Businesses must show that profiling does not produce unfair or discriminatory outcomes.
Regulators have broad authority to investigate pricing algorithms for bias or opaque data practices.
Because of these stricter rules, large-scale surveillance pricing is far less common in Europe than in the United States.
How Consumers Can Protect Themselves From Surveillance Pricing
US shoppers concerned about surveillance pricing may benefit from tools that reduce data exposure and limit the signals retailers use to tailor prices. For service providers, helping customers use these tools is a practical way to protect them from inflated or discriminatory pricing, while offering a more transparent, trustworthy digital experience.
1. Privacy-Focused Browsers
Browsers like Brave or Firefox block third-party cookies and tracking scripts by default, disrupting the data collection pipeline retailers rely on for individualized pricing.
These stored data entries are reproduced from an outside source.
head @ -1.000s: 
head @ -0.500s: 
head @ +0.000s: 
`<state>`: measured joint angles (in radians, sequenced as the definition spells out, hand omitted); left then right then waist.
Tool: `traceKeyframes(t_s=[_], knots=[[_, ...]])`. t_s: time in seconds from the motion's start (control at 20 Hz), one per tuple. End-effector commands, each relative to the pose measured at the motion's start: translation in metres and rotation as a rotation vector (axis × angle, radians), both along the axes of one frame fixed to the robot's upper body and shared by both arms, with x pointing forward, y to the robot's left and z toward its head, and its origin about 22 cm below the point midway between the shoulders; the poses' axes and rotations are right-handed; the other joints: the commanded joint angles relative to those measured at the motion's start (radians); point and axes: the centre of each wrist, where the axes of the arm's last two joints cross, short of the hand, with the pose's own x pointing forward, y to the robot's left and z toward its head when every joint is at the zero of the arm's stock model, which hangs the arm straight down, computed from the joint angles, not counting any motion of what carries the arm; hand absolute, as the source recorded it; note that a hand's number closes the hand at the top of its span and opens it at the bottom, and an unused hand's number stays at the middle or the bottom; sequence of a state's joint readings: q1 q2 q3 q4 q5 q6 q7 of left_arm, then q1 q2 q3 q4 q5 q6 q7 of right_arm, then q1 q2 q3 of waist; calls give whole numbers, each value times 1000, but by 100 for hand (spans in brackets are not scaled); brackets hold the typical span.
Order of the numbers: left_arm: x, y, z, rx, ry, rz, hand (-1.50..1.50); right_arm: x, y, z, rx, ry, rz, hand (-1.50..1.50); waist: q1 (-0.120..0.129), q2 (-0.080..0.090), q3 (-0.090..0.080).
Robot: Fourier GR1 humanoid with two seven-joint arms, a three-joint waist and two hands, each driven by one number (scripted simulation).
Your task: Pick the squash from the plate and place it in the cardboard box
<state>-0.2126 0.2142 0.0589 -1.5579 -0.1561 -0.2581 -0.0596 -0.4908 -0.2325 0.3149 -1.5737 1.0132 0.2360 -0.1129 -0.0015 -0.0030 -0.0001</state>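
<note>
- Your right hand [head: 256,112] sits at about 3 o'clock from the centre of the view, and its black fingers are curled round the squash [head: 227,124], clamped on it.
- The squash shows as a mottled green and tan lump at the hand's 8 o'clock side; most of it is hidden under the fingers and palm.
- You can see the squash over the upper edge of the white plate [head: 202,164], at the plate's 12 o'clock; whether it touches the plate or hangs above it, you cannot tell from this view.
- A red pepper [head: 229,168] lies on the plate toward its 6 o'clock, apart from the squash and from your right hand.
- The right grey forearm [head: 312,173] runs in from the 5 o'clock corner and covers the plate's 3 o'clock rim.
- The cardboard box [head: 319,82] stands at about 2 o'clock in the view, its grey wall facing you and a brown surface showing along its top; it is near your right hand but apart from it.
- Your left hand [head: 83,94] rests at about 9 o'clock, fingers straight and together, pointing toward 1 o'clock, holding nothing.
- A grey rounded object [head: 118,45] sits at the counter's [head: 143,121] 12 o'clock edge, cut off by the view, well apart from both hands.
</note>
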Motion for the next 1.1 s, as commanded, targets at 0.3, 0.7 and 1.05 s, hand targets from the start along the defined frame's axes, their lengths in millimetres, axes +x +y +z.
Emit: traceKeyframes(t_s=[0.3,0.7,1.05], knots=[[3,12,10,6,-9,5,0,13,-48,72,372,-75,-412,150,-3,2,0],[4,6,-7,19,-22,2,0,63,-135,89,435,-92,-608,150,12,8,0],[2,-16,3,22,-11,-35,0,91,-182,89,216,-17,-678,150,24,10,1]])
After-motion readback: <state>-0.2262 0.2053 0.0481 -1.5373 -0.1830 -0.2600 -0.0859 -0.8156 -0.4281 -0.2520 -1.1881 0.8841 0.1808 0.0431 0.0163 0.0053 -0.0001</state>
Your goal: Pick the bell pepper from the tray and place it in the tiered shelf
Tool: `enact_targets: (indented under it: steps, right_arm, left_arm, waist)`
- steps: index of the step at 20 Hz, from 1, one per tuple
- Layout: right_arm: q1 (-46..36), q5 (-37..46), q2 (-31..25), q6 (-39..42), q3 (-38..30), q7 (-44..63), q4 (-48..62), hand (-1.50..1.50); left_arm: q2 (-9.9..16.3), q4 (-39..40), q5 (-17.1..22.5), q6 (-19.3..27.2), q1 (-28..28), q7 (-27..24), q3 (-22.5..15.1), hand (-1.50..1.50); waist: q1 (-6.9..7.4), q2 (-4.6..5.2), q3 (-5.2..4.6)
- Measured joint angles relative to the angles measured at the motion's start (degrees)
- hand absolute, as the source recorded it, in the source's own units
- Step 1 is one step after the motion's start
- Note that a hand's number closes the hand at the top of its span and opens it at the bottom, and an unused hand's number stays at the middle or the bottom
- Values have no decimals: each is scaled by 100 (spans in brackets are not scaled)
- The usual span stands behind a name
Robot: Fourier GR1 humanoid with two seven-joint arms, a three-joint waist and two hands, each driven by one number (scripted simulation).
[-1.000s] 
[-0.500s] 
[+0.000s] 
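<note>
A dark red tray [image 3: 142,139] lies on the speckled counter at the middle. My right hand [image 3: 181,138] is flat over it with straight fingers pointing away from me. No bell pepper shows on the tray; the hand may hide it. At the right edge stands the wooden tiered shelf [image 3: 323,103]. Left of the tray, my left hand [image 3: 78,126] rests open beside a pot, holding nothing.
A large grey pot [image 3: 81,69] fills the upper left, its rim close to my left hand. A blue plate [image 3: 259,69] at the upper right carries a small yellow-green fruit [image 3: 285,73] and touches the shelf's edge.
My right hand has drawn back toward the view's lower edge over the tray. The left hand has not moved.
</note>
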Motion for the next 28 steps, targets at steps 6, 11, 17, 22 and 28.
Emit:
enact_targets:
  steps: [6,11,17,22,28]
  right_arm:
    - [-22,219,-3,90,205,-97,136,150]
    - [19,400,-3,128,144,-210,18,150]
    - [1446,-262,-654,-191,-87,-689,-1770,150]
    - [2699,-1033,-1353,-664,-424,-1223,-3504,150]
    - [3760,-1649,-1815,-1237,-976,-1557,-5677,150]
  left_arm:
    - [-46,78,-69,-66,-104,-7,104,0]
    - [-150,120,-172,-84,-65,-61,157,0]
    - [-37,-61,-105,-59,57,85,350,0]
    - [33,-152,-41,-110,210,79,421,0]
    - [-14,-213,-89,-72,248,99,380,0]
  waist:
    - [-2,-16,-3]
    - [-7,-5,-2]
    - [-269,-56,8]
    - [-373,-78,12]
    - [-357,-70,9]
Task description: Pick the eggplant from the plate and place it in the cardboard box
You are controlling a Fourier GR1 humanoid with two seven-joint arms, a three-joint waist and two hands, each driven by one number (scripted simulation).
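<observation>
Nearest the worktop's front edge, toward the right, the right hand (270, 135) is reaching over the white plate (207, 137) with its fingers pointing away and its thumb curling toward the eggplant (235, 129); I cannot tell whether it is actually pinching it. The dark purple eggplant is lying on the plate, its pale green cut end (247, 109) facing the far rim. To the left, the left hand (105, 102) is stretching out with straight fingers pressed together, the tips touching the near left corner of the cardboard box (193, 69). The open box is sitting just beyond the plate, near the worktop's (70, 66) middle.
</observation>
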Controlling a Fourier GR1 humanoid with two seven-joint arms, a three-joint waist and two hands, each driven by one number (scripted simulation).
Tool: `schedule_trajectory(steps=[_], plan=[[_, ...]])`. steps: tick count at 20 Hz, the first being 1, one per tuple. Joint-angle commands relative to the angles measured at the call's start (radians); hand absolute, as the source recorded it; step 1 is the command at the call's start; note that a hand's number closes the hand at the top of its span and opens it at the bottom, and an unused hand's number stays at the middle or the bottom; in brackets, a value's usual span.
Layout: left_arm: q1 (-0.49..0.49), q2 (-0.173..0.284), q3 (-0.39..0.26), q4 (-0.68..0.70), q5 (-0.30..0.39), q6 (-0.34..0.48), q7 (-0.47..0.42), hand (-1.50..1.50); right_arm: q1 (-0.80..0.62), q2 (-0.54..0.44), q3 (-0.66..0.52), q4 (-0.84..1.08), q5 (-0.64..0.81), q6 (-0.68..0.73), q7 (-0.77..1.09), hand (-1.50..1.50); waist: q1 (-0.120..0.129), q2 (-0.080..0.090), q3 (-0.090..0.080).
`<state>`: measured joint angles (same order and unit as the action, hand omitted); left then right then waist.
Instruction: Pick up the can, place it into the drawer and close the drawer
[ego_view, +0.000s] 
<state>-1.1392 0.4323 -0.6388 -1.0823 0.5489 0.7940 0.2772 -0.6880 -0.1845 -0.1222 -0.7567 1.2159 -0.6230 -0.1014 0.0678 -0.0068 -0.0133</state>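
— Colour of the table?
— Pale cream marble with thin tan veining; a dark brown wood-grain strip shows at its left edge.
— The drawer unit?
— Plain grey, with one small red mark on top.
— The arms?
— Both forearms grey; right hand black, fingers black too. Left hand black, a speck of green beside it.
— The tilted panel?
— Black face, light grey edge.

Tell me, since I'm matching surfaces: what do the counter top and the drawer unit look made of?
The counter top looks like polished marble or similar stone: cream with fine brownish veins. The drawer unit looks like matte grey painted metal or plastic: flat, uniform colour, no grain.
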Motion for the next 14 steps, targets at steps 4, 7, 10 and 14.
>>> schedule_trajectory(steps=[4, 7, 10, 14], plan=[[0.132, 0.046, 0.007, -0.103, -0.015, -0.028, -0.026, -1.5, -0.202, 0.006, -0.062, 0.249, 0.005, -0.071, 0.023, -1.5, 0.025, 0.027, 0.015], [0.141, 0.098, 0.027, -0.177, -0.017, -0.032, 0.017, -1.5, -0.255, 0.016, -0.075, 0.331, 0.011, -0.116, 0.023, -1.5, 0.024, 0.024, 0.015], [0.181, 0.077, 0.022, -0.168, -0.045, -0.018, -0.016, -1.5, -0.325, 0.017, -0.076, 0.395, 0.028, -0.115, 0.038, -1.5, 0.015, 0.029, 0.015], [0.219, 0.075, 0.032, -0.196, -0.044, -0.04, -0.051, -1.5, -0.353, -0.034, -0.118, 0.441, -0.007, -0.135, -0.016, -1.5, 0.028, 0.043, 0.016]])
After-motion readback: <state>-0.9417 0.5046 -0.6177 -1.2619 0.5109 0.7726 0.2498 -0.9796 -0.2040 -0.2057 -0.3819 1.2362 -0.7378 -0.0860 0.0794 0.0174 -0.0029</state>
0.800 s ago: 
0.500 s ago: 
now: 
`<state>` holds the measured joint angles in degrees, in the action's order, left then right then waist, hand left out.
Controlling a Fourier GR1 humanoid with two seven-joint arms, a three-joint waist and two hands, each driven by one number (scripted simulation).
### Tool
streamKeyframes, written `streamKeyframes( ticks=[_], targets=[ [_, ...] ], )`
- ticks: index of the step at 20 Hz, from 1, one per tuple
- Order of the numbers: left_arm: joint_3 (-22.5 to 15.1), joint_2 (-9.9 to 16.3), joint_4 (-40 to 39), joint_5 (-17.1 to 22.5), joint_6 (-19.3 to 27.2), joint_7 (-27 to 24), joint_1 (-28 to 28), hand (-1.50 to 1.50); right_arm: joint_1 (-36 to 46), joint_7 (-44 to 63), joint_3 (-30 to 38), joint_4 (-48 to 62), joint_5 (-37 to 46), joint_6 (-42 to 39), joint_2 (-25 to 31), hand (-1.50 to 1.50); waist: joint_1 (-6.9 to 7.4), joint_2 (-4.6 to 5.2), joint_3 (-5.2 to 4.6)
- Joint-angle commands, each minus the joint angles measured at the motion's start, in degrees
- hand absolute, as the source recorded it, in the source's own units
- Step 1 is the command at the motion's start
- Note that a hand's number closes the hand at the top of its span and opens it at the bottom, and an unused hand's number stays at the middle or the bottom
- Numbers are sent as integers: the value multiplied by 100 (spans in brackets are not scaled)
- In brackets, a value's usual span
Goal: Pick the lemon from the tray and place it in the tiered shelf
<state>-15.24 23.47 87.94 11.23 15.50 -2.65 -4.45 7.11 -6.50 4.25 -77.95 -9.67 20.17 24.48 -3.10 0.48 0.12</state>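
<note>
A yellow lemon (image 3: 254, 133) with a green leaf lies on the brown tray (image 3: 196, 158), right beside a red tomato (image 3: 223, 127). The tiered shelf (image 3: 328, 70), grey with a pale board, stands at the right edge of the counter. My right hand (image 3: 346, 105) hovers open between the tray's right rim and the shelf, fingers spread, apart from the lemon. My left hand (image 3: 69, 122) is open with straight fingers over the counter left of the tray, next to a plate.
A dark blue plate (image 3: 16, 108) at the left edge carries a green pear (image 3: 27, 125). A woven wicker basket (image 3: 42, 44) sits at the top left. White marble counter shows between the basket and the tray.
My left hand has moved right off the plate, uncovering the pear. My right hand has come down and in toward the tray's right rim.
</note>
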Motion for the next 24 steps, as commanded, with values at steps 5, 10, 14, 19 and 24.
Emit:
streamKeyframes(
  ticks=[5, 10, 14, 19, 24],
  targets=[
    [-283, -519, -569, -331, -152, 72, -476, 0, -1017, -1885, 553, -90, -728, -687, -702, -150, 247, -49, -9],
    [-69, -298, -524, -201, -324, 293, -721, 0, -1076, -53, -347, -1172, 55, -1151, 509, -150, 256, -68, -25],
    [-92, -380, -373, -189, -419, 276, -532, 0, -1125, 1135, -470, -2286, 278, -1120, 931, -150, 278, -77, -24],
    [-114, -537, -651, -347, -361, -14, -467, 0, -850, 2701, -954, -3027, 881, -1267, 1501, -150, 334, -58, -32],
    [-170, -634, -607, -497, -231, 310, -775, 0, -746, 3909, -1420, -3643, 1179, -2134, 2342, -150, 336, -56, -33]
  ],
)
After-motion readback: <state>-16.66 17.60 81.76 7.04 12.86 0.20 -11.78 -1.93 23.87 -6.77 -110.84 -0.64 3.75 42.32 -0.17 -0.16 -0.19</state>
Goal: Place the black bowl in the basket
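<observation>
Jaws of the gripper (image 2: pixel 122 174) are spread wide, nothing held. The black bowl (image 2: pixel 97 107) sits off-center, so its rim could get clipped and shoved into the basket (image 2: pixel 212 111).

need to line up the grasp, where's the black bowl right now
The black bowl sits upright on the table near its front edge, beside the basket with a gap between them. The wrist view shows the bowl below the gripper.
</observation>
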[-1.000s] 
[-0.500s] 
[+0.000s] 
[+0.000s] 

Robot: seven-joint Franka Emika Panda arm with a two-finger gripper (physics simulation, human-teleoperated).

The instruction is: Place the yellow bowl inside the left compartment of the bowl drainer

2. Ad and Tracker Blocking Browser Extensions
Tools like uBlock Origin or Privacy Badger block tracking pixels, fingerprinting scripts, and behavioral monitoring code—making it harder for algorithms to assess purchase intent or willingness to pay through mouse movements, shopping cart abandonment, and page viewing patterns.
3. VPN Services with Ad Blocking
VPNs like F-Secure Total mask IP address and location, limiting geolocation-based pricing and linking browsing sessions across different websites and devices. Those with built-in ad blockers also prevent tracker connections at the DNS level.
4. Additional Privacy Tools
Beyond core privacy tools, consumers can take additional steps to limit the information that fuels surveillance pricing:
Tracking-free search engines
Email protection tools
Device-level protection:
Disable location services for shopping apps
Clear cookies regularly
Use incognito or private browsing modes
Disable JavaScript on suspicious sites
Data broker removal to minimize what information can be used to profile users
5. Shopping Strategies
Consumers can also adopt simple shopping strategies to reduce how much personal data influences the prices they see.
Price comparison: Check prices on multiple devices or browsers.
Guest checkout: Avoid creating unnecessary accounts.
Cash payments: Prevent purchase tracking in physical stores.
Loyalty programs: Be selective, since these programs can be data collection tools for retailers.
The Bottom Line on Surveillance Pricing
Surveillance pricing isn't just a retail curiosity, it's a structural shift in how online commerce works. As algorithms quietly shape what people pay, the line between personalization and discrimination becomes increasingly blurred. Regulators are beginning to respond, but consumers are still largely unaware that their data trails can influence the price they see on screen.
For service providers, this creates both a responsibility and an opportunity. Protecting customers' digital privacy has become a direct way to protect their wallets—and to strengthen trust in an era when people are questioning how much of their online experience is truly fair. As surveillance pricing continues to evolve, the organizations that help consumers control their data will be the ones that earn their confidence.